Disclaimer: I’m not an expert on this topic, feel free to respond eith any corrections or observations you have made. I’m also not suggesting a specific camera, because it’s very use case specific.
With the prevalence of april tags in current games, a lot of teams are finding “D.I.Y” solutions like photonvision easier than hoping the limelight restocks. This usually means teams will have to decide what Camera(s) to use, and there are quite a few common misconceptions that should be addressed.
Frame Rate
Frame rate is obviously important, but is slightly overhyped. It’s good to have a high framerate (10 - 45 fps) but it becomes redundant as a result of the processing time and latency.
Latency
USB camera’s have latencies of 30-100 ms typically. Latency is a natural part of all vision systems, and comes as a result of higher resolutions and just time the camera has to spend processing.

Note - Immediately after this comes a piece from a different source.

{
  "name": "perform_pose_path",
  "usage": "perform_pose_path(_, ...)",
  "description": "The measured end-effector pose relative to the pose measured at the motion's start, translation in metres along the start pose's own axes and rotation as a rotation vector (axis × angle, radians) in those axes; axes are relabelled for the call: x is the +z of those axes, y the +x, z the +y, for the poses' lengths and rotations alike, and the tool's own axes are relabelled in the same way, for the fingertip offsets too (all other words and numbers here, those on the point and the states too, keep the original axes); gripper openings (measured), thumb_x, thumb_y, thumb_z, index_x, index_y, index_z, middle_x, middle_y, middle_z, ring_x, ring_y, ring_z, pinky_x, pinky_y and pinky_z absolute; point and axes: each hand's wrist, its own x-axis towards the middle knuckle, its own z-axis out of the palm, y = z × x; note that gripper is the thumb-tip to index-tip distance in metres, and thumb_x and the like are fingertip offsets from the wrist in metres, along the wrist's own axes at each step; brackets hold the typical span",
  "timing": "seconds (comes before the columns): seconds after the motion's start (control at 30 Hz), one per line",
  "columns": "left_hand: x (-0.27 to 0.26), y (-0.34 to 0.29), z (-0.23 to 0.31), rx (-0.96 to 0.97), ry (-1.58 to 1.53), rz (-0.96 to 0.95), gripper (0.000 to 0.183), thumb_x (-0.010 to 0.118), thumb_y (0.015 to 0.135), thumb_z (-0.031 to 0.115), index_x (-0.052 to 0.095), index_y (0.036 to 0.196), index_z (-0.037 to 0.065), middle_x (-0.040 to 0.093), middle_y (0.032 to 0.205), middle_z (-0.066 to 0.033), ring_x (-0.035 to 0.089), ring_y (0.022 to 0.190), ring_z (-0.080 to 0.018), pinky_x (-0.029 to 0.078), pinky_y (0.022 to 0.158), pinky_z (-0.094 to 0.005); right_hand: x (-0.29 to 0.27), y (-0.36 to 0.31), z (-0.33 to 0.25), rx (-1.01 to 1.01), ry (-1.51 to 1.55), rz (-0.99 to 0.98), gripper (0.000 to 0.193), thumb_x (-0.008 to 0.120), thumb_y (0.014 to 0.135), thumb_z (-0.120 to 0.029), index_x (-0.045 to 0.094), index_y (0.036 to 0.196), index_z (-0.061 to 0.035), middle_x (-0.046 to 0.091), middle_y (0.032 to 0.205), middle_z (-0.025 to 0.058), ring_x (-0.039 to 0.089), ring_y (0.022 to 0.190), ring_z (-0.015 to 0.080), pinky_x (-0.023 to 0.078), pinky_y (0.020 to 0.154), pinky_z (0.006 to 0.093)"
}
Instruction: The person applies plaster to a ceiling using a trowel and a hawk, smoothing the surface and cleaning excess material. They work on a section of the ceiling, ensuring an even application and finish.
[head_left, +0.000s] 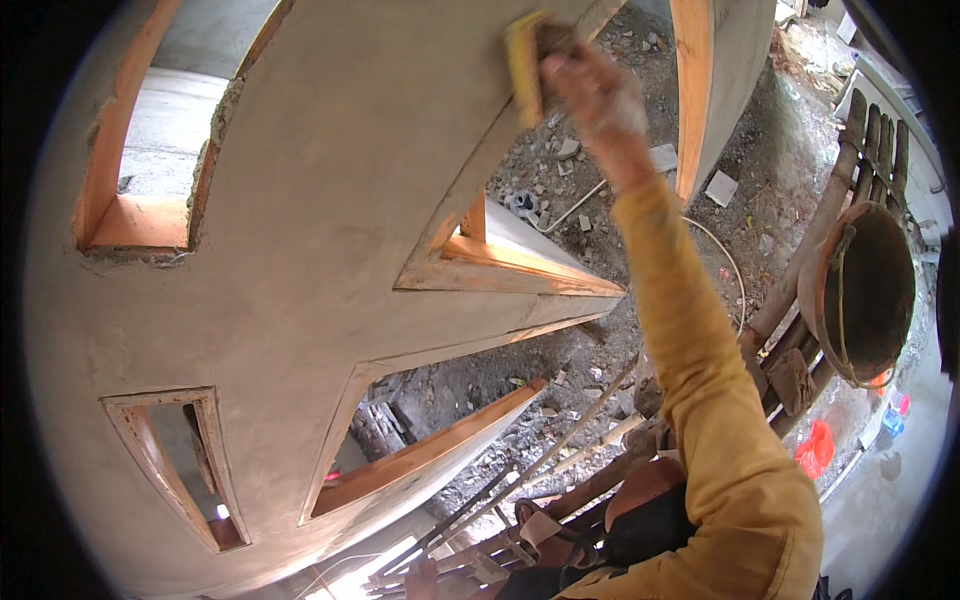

This is usually something you can design around in your code, but it’s important to consider because higher resolution cameras are typically higher latency.
Its worth noting as well that networktables has it’s own latency, (I believe at default it refreshes to be around 10Hz) so you can have anywhere from 1 - 99ms of extra latency from your networkstables.
While you shouldnt pick a camera based just on the latency, it’s important to consider higher resolution cameras may introduce further latency, which is a drawback.
Motion Blur
In the environments robots move in, motionblur is a huge problem. Motion blur occurs as a result of lower shutter speeds/longer exposure times. A high shutter speed camera is essential in reducing the effects of motion blur, or a global shutter camera can be used (although they can be expensive and annoying to use on different coprocessors). Global shutters have been shown to be more effective in dynamic systems see this study. They may be computationally expensive (both in terms of latency and current draw - I’ve heard of global shutters browning Raspbery Pis out)
AprilTags are monochromatic markers, and they operate on the ability to draw straight lines between the black and white points on the AT. Motion blur makes these lines basically impossible to draw, which stops the tag from being detected.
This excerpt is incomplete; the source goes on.